Work task> Look for the string "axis" in the data below, and copy each line that holds it.

Given information>
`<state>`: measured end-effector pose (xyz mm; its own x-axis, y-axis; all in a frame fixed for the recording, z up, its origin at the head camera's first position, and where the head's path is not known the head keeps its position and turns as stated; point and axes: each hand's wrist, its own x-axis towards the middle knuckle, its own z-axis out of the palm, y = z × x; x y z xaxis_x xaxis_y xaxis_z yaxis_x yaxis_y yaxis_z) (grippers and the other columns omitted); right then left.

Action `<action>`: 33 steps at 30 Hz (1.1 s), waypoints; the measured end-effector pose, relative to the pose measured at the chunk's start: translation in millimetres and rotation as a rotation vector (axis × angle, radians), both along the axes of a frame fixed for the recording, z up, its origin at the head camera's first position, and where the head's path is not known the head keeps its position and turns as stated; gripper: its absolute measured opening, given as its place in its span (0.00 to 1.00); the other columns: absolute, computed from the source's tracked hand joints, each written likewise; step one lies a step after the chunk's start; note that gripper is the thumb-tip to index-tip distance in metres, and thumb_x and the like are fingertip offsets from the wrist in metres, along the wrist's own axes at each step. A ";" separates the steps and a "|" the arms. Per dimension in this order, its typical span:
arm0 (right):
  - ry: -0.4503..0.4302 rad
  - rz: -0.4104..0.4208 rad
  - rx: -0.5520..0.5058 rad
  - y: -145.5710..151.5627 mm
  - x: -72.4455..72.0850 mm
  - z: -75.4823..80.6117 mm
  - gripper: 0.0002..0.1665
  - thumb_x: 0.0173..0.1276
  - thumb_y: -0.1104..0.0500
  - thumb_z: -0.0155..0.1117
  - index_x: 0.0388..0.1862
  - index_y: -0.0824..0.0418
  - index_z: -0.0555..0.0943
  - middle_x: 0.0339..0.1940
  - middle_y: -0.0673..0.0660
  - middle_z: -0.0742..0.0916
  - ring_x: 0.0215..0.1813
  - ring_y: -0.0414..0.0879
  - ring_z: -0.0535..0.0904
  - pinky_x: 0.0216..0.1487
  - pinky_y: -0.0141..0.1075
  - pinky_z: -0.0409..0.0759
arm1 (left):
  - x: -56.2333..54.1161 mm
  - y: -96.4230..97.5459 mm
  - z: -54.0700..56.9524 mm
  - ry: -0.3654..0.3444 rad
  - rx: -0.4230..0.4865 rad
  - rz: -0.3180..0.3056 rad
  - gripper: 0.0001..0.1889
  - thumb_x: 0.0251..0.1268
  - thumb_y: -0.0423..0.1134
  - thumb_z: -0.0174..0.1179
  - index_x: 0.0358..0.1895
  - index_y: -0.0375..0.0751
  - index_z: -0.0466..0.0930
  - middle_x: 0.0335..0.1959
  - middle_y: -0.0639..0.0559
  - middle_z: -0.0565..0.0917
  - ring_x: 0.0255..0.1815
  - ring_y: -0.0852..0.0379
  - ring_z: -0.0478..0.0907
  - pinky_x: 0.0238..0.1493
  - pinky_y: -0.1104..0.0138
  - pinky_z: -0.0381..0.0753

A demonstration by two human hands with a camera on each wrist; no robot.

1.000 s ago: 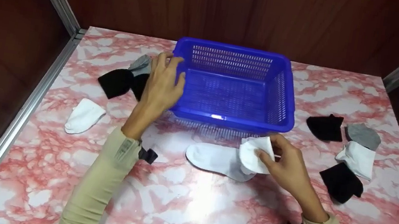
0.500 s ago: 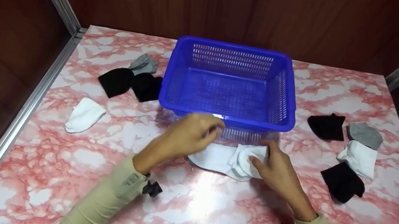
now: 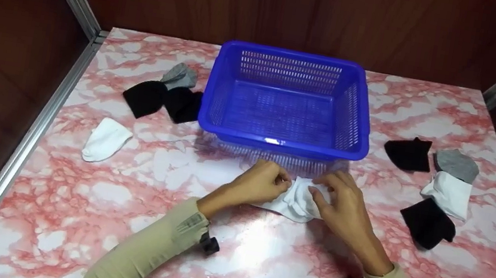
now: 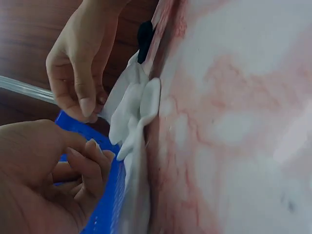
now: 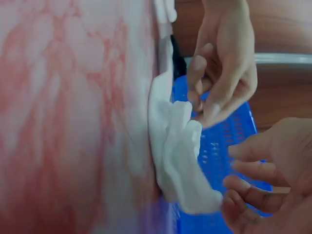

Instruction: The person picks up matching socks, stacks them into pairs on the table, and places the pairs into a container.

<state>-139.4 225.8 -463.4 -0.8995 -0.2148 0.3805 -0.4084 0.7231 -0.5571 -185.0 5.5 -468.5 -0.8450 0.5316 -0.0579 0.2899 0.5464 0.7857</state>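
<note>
Two white socks lie near the basket, a flat one (image 3: pixel 269 205) beneath a bunched, folded one (image 3: pixel 300 199). My left hand (image 3: pixel 263 183) is at their left side, fingers bent and thumb and fingertips right at the folded cuff. On the other side, my right hand (image 3: pixel 344 204) has its thumb and bent index finger apart over the right end of the bunched sock. In the right wrist view the fingers (image 5: pixel 253 187) of that hand stand beside the sock (image 5: pixel 183 161), a fingertip close to its edge. The left wrist view shows a gap between my left fingers (image 4: pixel 87 168) and the cloth (image 4: pixel 129 117).
A blue plastic basket (image 3: pixel 281 143) stands just behind the socks. To the left lie a white sock (image 3: pixel 107 140), black socks (image 3: pixel 145 98) and a grey one (image 3: pixel 180 77). Black (image 3: pixel 428 223), white (image 3: pixel 450 194) and grey (image 3: pixel 457 163) socks lie at right. Wooden panels (image 3: pixel 268 8) enclose the table.
My left hand has come from the basket's left side down to the socks. My right hand has lowered the bunched sock onto the flat one and loosened its fingers.
</note>
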 end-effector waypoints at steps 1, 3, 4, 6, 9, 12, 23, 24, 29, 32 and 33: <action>0.012 0.005 -0.010 -1.0 0.3 -0.4 0.07 0.63 0.70 0.75 0.39 0.67 0.87 0.39 0.61 0.86 0.43 0.52 0.79 0.44 0.40 0.77 | 0.2 2.3 -1.0 -0.036 0.012 0.016 0.13 0.73 0.34 0.60 0.53 0.33 0.89 0.31 0.44 0.91 0.18 0.68 0.72 0.21 0.77 0.71; 0.001 0.022 -0.031 -2.7 1.0 -1.1 0.06 0.63 0.70 0.75 0.38 0.66 0.87 0.35 0.58 0.87 0.38 0.48 0.79 0.39 0.36 0.76 | 0.9 6.0 -3.2 -0.103 0.026 0.043 0.13 0.73 0.33 0.60 0.53 0.32 0.88 0.29 0.45 0.90 0.15 0.68 0.73 0.17 0.77 0.71; -0.013 0.031 -0.036 -3.0 1.4 -1.2 0.06 0.63 0.70 0.75 0.38 0.65 0.87 0.33 0.57 0.87 0.37 0.47 0.79 0.37 0.34 0.76 | 1.3 8.1 -3.9 -0.128 0.023 0.051 0.13 0.72 0.33 0.61 0.53 0.32 0.88 0.30 0.46 0.90 0.15 0.68 0.74 0.17 0.77 0.72; -0.065 0.055 -0.035 -3.1 2.0 -2.2 0.07 0.63 0.69 0.75 0.39 0.64 0.87 0.32 0.55 0.87 0.33 0.45 0.80 0.35 0.32 0.78 | 2.4 11.6 -5.5 -0.138 -0.004 0.058 0.10 0.71 0.33 0.63 0.48 0.32 0.88 0.30 0.47 0.88 0.16 0.66 0.73 0.17 0.76 0.73; -0.144 0.102 0.020 -3.0 1.9 -5.2 0.09 0.64 0.64 0.77 0.41 0.62 0.86 0.32 0.54 0.86 0.33 0.43 0.80 0.35 0.33 0.79 | 4.7 15.6 -6.7 -0.057 -0.102 0.058 0.08 0.68 0.38 0.67 0.40 0.35 0.87 0.32 0.48 0.87 0.19 0.64 0.73 0.21 0.74 0.73; -0.170 0.129 0.099 -2.0 0.8 -8.9 0.12 0.63 0.59 0.80 0.41 0.62 0.85 0.33 0.54 0.84 0.37 0.41 0.76 0.38 0.35 0.77 | 5.8 18.8 -7.4 0.071 -0.217 0.063 0.10 0.65 0.44 0.70 0.35 0.40 0.86 0.33 0.48 0.87 0.25 0.60 0.73 0.27 0.70 0.73; -0.213 0.170 0.162 4.7 -3.0 -4.9 0.02 0.67 0.66 0.70 0.34 0.64 0.85 0.34 0.54 0.85 0.40 0.46 0.80 0.43 0.42 0.82 | 3.1 18.8 -10.6 -0.030 -0.125 0.074 0.08 0.65 0.44 0.72 0.36 0.47 0.84 0.29 0.57 0.83 0.25 0.64 0.73 0.29 0.74 0.71; -0.235 0.161 0.135 6.3 -2.9 -2.1 0.02 0.69 0.66 0.69 0.36 0.64 0.85 0.34 0.55 0.86 0.39 0.46 0.82 0.41 0.40 0.83 | 3.0 17.6 -10.0 -0.067 -0.086 0.076 0.08 0.65 0.43 0.72 0.36 0.47 0.83 0.29 0.57 0.83 0.26 0.64 0.73 0.29 0.74 0.72; -0.238 0.065 -0.052 14.3 -1.4 14.5 0.03 0.71 0.68 0.67 0.41 0.66 0.85 0.37 0.60 0.90 0.37 0.47 0.87 0.39 0.35 0.88 | 3.6 11.7 -4.8 -0.209 0.119 0.083 0.08 0.67 0.40 0.71 0.38 0.45 0.79 0.31 0.56 0.84 0.27 0.64 0.77 0.29 0.74 0.77; -0.183 0.019 -0.173 17.1 0.1 23.2 0.03 0.69 0.71 0.68 0.41 0.69 0.85 0.35 0.60 0.90 0.36 0.42 0.86 0.39 0.28 0.85 | 5.8 5.8 1.7 -0.243 0.202 0.098 0.08 0.67 0.38 0.70 0.42 0.43 0.80 0.32 0.53 0.87 0.24 0.63 0.78 0.24 0.72 0.80; -0.175 0.010 -0.216 17.6 0.8 25.9 0.04 0.69 0.72 0.68 0.41 0.70 0.84 0.35 0.60 0.90 0.35 0.40 0.85 0.39 0.26 0.84 | 6.3 3.2 4.0 -0.250 0.217 0.105 0.09 0.67 0.38 0.70 0.44 0.42 0.80 0.33 0.52 0.88 0.23 0.62 0.78 0.23 0.72 0.80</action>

Written response>
`<state>`: measured end-effector pose (xyz mm; its own x-axis, y-axis; all in a frame fixed for the recording, z up, its origin at the head camera's first position, and where the head's path is not known the head keeps its position and turns as stated; point and axes: each hand's wrist, its own x-axis towards the middle knuckle, its own z-axis out of the palm, y = z × x; x y z xaxis_x xaxis_y xaxis_z yaxis_x yaxis_y yaxis_z) (grippers and the other columns omitted); right then left.
Action `<action>`: 33 steps at 30 Hz (1.1 s), waypoints; the measured end-effector pose, relative to the pose measured at the chunk's start: translation in millimetres and rotation as a rotation vector (axis × angle, radians), both along the axes of a frame fixed for the recording, z up, its origin at the head camera's first position, and where the head's path is not known the head keeps its position and turns as stated; gripper: its absolute measured opening, given as its place in its span (0.00 to 1.00); the other columns: absolute, computed from the source's tracked hand joints, each written likewise; step one lies a step after the chunk's start; note that gripper is the thumb-tip to index-tip distance in metres, and thumb_x and the like are fingertip offsets from the wrist in metres, along the wrist's own axes at each step. A ";" separates the steps and a "|" the arms. Per dimension in this order, its typical span:

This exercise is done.